On Friendship, Cheryl Strayed, and Unending Loneliness

“Remember, we are all the same at our core. Everyone wants to be happy and no one wants to suffer.” – James Gummer

In the last few months I must have started and stopped a half-dozen posts, only to delete them out of frustration. Putting into words what I’m going through feels impossible. Plus, I get caught up in the fear of being judged. I know that in comparison to a lot of other CFers – to a lot of other people that are struggling – I’m lucky. I have an incredibly supportive husband, a beautiful home, a job full of talented and kindhearted people, and some deeply loving friends.

But I wouldn’t wish CF on anyone. And I’m trying to get comfortable with owning my feelings, my experiences, my story. Yes, my struggle isn’t the same as someone else’s, but that doesn’t make it any less valid or any less painful. Or any less relatable.

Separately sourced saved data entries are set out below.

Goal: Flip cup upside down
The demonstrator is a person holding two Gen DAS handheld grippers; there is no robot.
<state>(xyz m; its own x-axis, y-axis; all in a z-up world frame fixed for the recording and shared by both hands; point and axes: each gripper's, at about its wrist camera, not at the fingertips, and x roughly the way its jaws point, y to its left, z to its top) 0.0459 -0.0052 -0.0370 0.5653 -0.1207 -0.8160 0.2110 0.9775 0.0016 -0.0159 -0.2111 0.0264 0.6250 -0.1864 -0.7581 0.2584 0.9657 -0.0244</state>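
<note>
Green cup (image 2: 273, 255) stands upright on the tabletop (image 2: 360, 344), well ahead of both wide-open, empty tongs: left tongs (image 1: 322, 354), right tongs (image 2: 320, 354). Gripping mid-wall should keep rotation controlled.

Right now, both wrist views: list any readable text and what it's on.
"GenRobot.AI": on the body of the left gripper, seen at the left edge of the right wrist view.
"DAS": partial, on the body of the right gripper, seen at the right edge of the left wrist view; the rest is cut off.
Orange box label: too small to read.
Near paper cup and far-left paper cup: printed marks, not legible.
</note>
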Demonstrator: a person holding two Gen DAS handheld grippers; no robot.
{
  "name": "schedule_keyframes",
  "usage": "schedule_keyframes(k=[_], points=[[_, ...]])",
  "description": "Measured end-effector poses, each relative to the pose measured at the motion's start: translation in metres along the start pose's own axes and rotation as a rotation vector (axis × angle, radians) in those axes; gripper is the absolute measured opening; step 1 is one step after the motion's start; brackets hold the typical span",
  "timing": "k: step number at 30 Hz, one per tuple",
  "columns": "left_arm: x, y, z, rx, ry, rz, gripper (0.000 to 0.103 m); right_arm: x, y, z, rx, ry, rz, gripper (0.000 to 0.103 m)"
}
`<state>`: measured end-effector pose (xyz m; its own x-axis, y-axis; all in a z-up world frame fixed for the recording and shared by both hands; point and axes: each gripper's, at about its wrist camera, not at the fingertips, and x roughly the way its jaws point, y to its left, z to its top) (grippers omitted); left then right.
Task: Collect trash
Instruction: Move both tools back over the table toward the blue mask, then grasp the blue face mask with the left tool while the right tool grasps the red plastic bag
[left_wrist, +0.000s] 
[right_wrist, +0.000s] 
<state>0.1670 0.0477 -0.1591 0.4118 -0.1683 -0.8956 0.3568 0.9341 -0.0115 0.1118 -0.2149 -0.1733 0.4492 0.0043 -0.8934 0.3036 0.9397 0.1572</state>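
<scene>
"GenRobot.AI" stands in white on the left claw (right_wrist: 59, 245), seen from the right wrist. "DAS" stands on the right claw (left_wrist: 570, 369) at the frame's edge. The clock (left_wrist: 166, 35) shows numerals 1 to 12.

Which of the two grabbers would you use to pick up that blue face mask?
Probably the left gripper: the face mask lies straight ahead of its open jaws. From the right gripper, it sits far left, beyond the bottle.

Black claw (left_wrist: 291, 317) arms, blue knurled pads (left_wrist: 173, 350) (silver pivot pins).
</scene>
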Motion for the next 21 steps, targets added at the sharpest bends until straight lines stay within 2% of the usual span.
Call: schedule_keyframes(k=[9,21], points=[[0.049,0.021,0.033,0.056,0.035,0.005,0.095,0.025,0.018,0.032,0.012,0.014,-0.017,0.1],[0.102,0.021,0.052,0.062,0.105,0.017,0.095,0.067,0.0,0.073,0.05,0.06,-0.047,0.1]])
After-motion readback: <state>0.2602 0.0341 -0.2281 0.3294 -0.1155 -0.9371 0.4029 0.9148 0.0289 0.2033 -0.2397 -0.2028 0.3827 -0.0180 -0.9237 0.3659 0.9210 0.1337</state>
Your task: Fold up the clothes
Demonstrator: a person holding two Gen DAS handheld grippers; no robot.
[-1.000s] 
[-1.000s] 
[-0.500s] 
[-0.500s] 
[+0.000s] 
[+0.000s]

I believe that sharing in each other’s troubles and triumphs makes us better, more empathetic, more compassionate people. I hope I’m right.

***

I’ve talked about sadness, loneliness, fear, exhaustion before.

In the past those feelings have faded and with some time I get back to feeling like me.

It’s been more than six months and I still don’t feel like myself. I can’t shake the sadness. The fear. The anger. But mostly the loneliness.

Cystic fibrosis is a hard disease to understand, even for those who have it. I’m constantly learning from the CF community because this disease is different for each and every one of us.

It’s especially mystifying for those without it.

For the most part, cystic fibrosis is invisible. I look healthy. My life looks “normal.” Even the hacking cough is often assumed by others to be just a cold.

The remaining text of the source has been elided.